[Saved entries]
· · · · · · ·

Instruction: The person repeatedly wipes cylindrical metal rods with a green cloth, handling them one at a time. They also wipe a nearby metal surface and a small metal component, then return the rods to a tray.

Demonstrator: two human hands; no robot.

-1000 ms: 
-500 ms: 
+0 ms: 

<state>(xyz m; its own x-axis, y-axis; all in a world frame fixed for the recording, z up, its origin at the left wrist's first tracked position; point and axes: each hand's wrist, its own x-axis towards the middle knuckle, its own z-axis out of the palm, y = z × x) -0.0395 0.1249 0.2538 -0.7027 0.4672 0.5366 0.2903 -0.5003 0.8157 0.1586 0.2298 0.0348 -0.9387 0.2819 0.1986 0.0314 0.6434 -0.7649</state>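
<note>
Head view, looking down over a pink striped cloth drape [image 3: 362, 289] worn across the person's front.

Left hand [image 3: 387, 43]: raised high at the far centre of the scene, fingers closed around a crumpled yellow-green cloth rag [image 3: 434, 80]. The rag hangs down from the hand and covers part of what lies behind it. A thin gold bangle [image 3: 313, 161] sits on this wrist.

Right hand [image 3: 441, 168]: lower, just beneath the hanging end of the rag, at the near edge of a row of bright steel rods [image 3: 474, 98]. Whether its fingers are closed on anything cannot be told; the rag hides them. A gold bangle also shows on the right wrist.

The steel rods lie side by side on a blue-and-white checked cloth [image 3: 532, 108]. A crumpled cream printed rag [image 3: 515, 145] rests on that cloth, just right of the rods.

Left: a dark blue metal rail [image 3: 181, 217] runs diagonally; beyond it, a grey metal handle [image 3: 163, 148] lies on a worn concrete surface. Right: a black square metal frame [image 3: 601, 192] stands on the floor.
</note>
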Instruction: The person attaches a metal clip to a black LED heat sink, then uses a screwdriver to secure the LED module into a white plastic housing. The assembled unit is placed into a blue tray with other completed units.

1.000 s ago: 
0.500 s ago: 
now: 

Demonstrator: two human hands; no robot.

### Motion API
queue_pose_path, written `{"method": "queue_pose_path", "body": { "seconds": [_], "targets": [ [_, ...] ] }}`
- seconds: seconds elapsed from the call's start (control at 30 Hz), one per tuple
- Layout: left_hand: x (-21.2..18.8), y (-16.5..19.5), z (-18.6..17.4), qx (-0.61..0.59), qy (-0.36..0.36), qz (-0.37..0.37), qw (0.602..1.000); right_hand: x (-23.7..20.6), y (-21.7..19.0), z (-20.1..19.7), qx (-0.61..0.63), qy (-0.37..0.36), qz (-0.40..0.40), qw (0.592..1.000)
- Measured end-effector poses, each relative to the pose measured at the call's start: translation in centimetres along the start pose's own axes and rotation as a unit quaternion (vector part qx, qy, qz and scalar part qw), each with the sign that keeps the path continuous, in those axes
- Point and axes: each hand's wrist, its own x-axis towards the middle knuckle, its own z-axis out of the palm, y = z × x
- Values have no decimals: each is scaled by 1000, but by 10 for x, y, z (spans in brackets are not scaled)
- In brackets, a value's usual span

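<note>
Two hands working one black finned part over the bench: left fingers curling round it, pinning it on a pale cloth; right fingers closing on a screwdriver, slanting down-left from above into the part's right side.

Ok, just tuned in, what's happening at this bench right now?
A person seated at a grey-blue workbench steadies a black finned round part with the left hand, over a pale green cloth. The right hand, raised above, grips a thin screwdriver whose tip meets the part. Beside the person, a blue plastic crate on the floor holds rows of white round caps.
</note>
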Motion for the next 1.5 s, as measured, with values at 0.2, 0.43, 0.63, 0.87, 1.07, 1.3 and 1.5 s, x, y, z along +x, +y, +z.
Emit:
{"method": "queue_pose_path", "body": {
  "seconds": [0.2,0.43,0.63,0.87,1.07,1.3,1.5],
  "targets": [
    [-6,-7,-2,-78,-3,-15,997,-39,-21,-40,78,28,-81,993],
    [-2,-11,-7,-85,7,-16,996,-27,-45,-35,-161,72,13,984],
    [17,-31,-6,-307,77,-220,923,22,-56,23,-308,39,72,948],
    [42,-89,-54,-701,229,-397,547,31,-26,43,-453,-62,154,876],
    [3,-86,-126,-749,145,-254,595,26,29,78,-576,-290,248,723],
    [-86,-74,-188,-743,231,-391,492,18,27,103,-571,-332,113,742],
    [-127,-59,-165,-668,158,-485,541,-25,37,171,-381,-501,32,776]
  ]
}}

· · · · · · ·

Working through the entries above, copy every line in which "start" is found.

Answer to this problem:
- seconds: seconds elapsed from the call's start (control at 30 Hz), one per tuple
- Measured end-effector poses, each relative to the pose measured at the call's start: translation in centimetres along the start pose's own axes and rotation as a unit quaternion (vector part qx, qy, qz and scalar part qw), each with the sign that keeps the path continuous, in those axes

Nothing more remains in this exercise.